To be fair, there are plenty of examples of people who live an interdependent lifestyle. Some governments, or at least individuals within governments around the world are doing their best for the welfare of all their people. At the same time we are bombarded with daily news of government policy and court decisions that favor the wealthy over the poor; that erode the minimal support structures which the poor and destitute rely on for survival. What is driving the political movement to the right around the world that fails to see our need for global interdependence? How is it that thousands of people die needlessly every year in the richest country in the world because they don’t have access to healthcare and those in power are doing their best to keep it that way? Why are corporate profits considered more important than the welfare of the poor? And why do I so often catch myself thinking about my own self-interest and forgetting about the interests of others?
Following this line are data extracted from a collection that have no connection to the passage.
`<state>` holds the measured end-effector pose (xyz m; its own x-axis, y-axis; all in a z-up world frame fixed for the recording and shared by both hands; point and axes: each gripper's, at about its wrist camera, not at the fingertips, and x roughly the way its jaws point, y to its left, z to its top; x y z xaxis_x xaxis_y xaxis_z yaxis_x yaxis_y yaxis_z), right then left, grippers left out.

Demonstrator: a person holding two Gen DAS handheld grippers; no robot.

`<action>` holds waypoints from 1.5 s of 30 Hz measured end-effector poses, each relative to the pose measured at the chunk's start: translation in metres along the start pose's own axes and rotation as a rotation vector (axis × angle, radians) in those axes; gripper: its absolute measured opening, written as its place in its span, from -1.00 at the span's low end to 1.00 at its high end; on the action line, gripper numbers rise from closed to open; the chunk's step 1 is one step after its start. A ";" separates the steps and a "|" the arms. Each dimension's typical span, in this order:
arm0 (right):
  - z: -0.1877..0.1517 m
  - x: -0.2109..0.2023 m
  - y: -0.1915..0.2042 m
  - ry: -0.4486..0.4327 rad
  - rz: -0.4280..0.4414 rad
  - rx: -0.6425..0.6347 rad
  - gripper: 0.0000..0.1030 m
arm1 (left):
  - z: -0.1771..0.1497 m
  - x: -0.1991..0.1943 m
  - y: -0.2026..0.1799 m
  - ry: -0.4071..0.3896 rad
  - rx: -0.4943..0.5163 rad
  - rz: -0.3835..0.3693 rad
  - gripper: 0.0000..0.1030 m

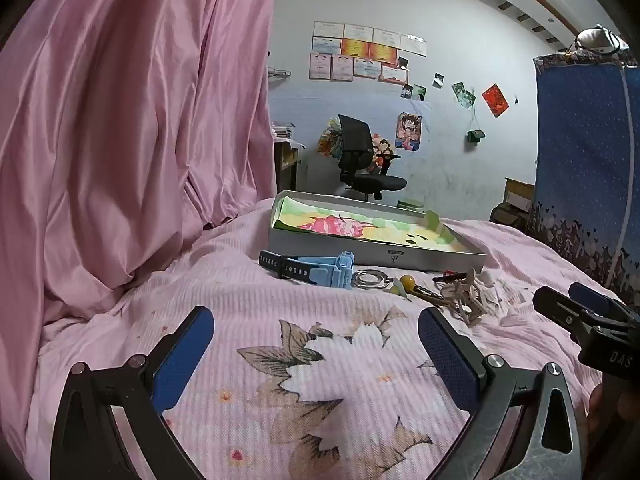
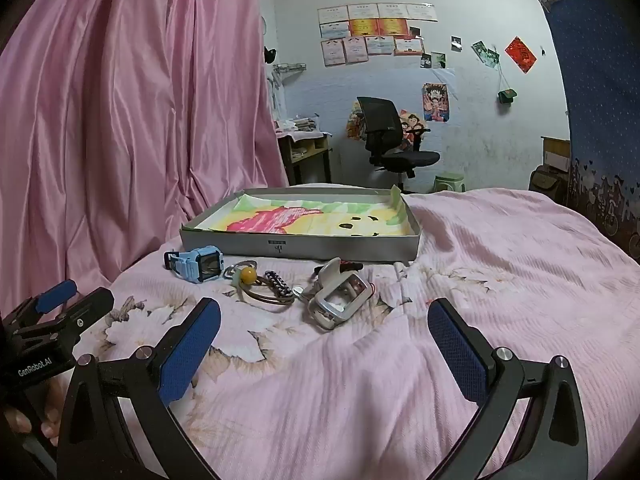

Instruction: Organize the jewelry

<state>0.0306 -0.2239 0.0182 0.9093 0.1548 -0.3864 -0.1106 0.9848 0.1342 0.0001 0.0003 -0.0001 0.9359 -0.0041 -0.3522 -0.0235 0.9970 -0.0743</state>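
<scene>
Jewelry pieces (image 2: 276, 292) overlap before the box (image 2: 296, 246), individually indistinct.

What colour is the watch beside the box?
Light blue watch, clearest in the right wrist view.

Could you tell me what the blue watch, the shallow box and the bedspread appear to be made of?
The blue watch looks like moulded plastic with a matte, rubbery strap and a glossy face. The shallow box seems to be grey cardboard: thin, matte walls with sharp folds, lined with printed paper or cloth. The bedspread is woven fabric, soft and matte, with fine ribs, wrinkles and a floral print.
</scene>
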 end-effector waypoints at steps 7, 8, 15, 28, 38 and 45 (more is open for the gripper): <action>0.000 0.000 -0.001 -0.008 0.002 0.005 0.98 | 0.000 0.001 0.001 0.002 0.004 -0.003 1.00; 0.000 0.000 0.000 -0.009 0.002 0.004 0.98 | 0.000 0.001 0.002 0.002 0.005 -0.003 1.00; 0.000 0.000 -0.001 -0.009 0.004 0.008 0.98 | 0.000 0.001 0.001 -0.001 0.012 0.001 1.00; 0.000 -0.001 -0.001 -0.010 0.005 0.009 0.98 | 0.000 0.001 0.000 -0.002 0.016 0.001 1.00; 0.000 -0.001 -0.001 -0.010 0.005 0.011 0.98 | 0.000 0.001 -0.001 -0.002 0.019 0.002 1.00; 0.000 -0.001 -0.001 -0.010 0.005 0.012 0.98 | 0.000 0.001 -0.001 -0.002 0.020 0.003 1.00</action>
<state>0.0294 -0.2251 0.0181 0.9127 0.1590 -0.3764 -0.1107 0.9829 0.1469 0.0008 -0.0005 -0.0002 0.9367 -0.0014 -0.3501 -0.0189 0.9983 -0.0545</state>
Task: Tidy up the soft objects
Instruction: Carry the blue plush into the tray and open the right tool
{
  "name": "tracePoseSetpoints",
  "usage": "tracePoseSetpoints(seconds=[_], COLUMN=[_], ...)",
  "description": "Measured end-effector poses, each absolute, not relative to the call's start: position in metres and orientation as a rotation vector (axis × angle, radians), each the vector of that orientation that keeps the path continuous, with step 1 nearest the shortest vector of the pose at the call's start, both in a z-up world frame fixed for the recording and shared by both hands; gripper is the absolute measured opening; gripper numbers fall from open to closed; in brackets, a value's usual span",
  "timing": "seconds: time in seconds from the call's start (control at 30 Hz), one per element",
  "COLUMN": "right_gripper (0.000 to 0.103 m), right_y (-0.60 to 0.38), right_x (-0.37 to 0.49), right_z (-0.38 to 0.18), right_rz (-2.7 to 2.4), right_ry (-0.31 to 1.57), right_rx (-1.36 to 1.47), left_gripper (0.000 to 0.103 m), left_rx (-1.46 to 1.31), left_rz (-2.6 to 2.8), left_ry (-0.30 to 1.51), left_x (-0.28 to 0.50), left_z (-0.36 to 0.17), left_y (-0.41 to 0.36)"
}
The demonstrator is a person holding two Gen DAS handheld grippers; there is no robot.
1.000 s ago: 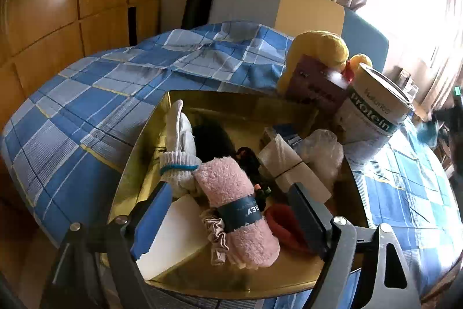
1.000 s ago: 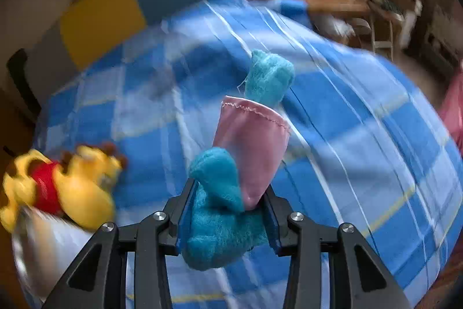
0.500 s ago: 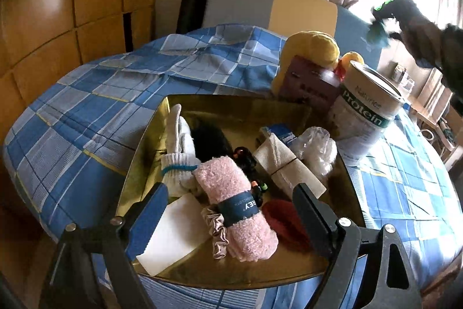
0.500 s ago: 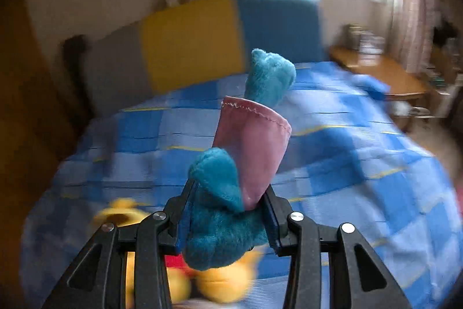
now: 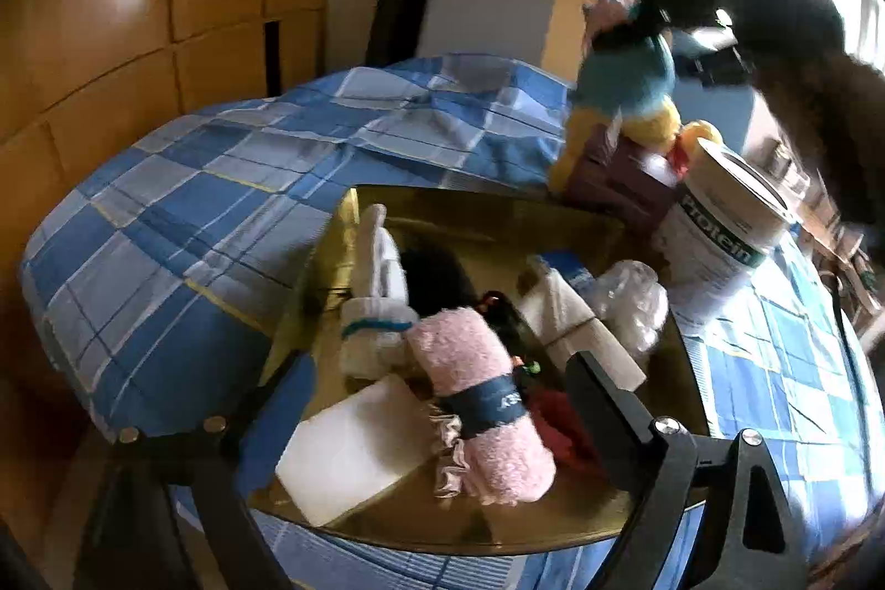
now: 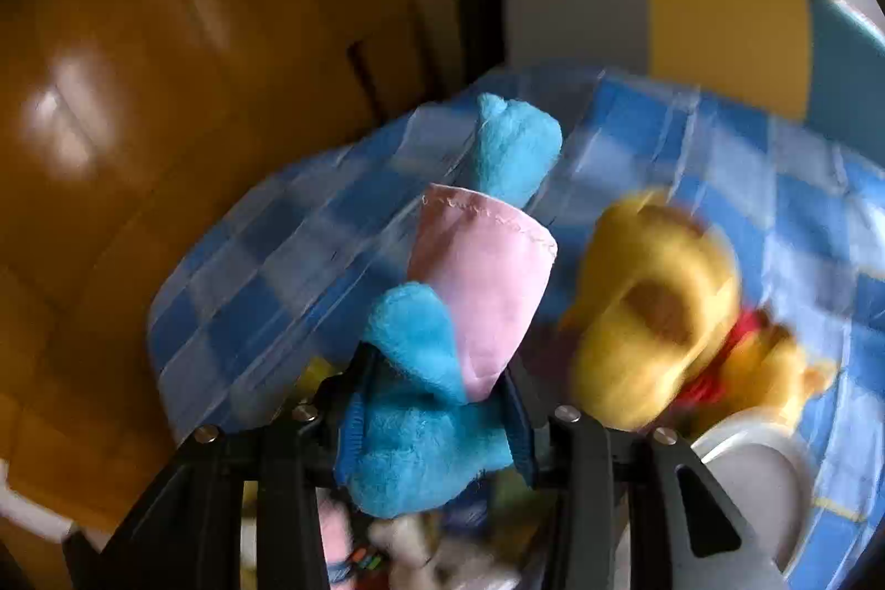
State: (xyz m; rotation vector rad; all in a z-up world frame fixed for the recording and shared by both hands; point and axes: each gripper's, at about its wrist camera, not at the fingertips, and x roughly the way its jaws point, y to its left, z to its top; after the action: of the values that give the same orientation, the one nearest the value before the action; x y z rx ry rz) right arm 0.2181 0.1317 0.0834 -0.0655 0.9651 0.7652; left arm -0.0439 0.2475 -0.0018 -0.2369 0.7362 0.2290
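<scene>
My right gripper [image 6: 434, 416] is shut on a blue plush toy with a pink cloth part [image 6: 437, 358]. In the left wrist view that gripper [image 5: 636, 29] holds the toy [image 5: 630, 76] in the air above the yellow bear plush [image 5: 658, 128]. My left gripper [image 5: 437, 385] is open and empty, low over the near edge of the gold tray [image 5: 498, 214]. The tray holds a rolled pink towel [image 5: 481, 402], white socks [image 5: 376, 291], a white pad [image 5: 348, 446], a scrunchie, a red cloth and small packets.
A white protein tub [image 5: 719, 236] and a maroon box [image 5: 614, 181] stand behind the tray on the blue checked bedspread [image 5: 193, 214]. The yellow bear [image 6: 664, 313] lies just right of the held toy. A wooden wardrobe [image 5: 110, 9] stands on the left.
My right gripper has swung left with the blue toy, from over the open bed to above the yellow bear and tray. My left gripper has pulled back slightly.
</scene>
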Motion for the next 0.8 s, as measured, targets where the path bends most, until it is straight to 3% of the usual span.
tracePoseSetpoints(seconds=[0.5,0.8], right_gripper=[0.042,0.042], right_y=[0.131,0.119], right_x=[0.105,0.109], right_z=[-0.035,-0.051], right_rz=[0.865,0.738], right_ry=[1.287,1.267], right_rx=[-0.008,-0.058], left_gripper=[0.102,0.103], left_rx=[-0.259,-0.24], left_rz=[0.31,0.314], left_ry=[0.698,0.709], left_x=[-0.065,-0.066], left_z=[0.005,0.005], left_y=[0.258,0.25])
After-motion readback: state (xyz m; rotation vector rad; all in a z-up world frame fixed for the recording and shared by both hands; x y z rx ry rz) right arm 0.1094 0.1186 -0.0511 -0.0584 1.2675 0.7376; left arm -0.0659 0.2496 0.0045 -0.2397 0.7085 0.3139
What troubles me the most in all of this is that the white, evangelical world in America is providing religious cover for the operatives who stoke the fires of fear, bigotry, misogyny, racism, intolerance and independence. I was raised in the evangelical world and served the church for most of my life as an Evangelical Anabaptist missionary, teacher, preacher, writer and administrator. But like Francis Schaeffer, I have gone on record to renounce my affiliation with the evangelical movement in North America. I cannot sit idly by and identify with a Christian movement that proposes we go against the very interdependent identity that is part of our created human DNA. That would require me to renounce my understanding of the Gospel and the mandate Jesus left us with. Once a Christian movement abandons the essence of what it means to be human and finds all kinds of ways to sideline Jesus and his teachings, it is time to jump ship even if it means learning to “walk on water.”

The Christianity I envision might be compared to experiencing daily what the world experienced when the Thai youth were being rescued. Not only to experience what we were created to experience, but to follow Jesus into the world where he can most readily be found – alongside those who suffer for whatever reason.

I have reflected recently on why I find such deep joy and fulfillment through my involvement with the Altona Community Garden. I am beginning to understand that it most likely comes from living in sympathetic vibration with my created DNA. The garden itself came into being because of the interdependence of the Altona Community Action Network and the task force it appointed, as well as the support of local civic and business leaders. And now as I watch a truly interdependent gardening community participating in life together I have a sense that something, at least, is right in God’s world.

You might say that we are learning to lean into who we really are.